### Excerpted records:
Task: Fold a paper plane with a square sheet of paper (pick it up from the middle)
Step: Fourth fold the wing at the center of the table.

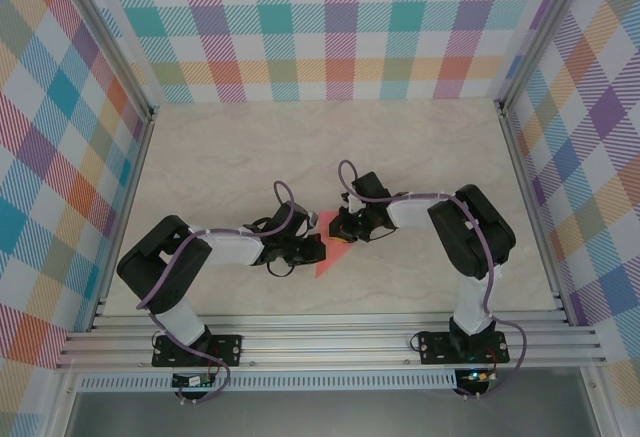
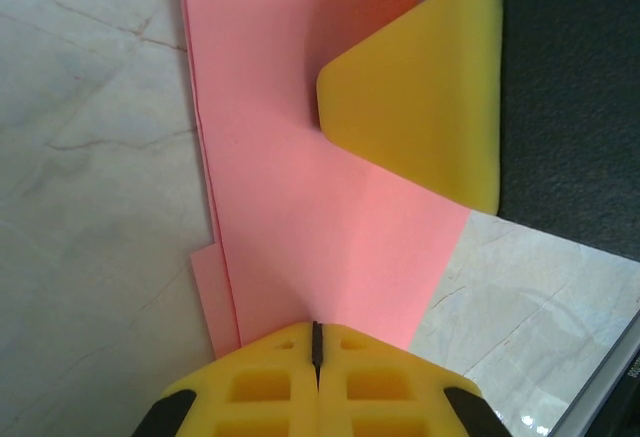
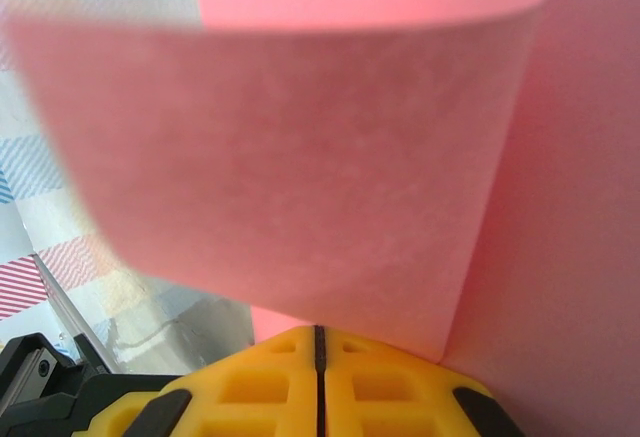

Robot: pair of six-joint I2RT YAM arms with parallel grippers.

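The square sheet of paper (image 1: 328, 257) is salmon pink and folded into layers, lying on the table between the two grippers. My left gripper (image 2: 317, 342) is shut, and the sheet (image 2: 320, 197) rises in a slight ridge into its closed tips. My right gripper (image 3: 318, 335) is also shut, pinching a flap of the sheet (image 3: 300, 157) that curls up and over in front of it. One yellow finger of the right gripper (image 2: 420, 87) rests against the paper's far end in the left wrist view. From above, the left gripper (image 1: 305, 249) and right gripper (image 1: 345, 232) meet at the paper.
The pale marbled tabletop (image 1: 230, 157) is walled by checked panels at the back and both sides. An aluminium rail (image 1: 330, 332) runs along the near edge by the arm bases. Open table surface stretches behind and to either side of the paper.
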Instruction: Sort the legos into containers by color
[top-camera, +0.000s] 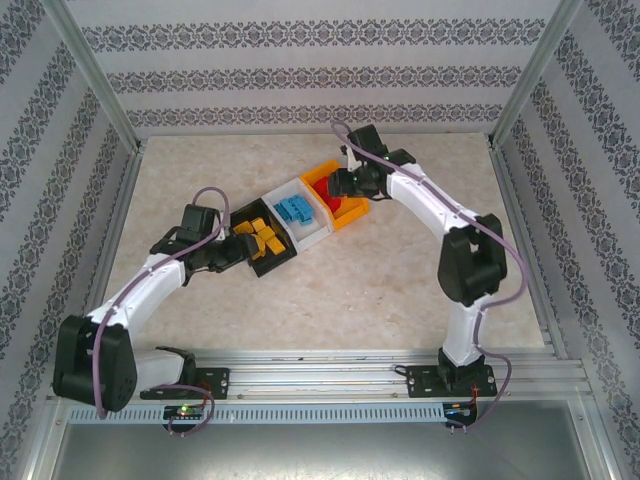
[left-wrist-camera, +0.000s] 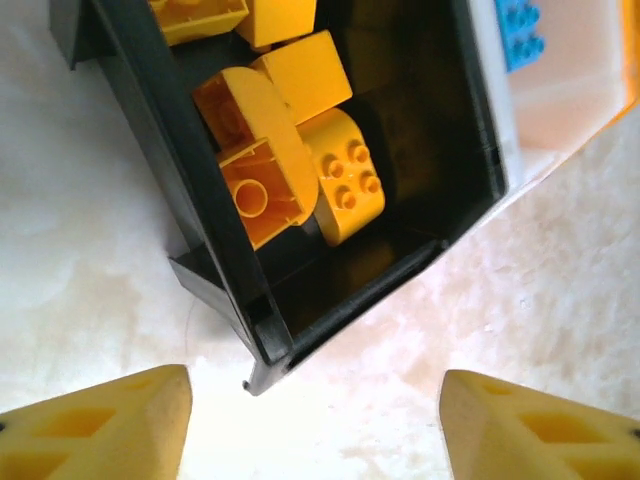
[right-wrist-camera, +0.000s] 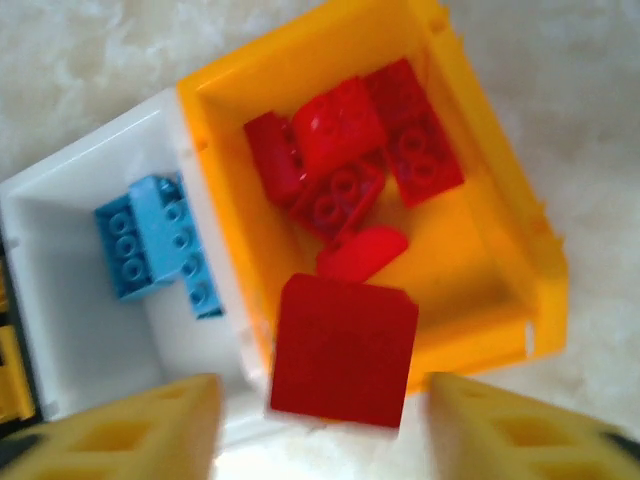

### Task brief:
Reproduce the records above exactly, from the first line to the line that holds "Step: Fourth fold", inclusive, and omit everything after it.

### Written response:
Task: Fold a paper plane with a square sheet of paper (pick it up from the middle)
Step: Fourth fold the wing at the center of the table.

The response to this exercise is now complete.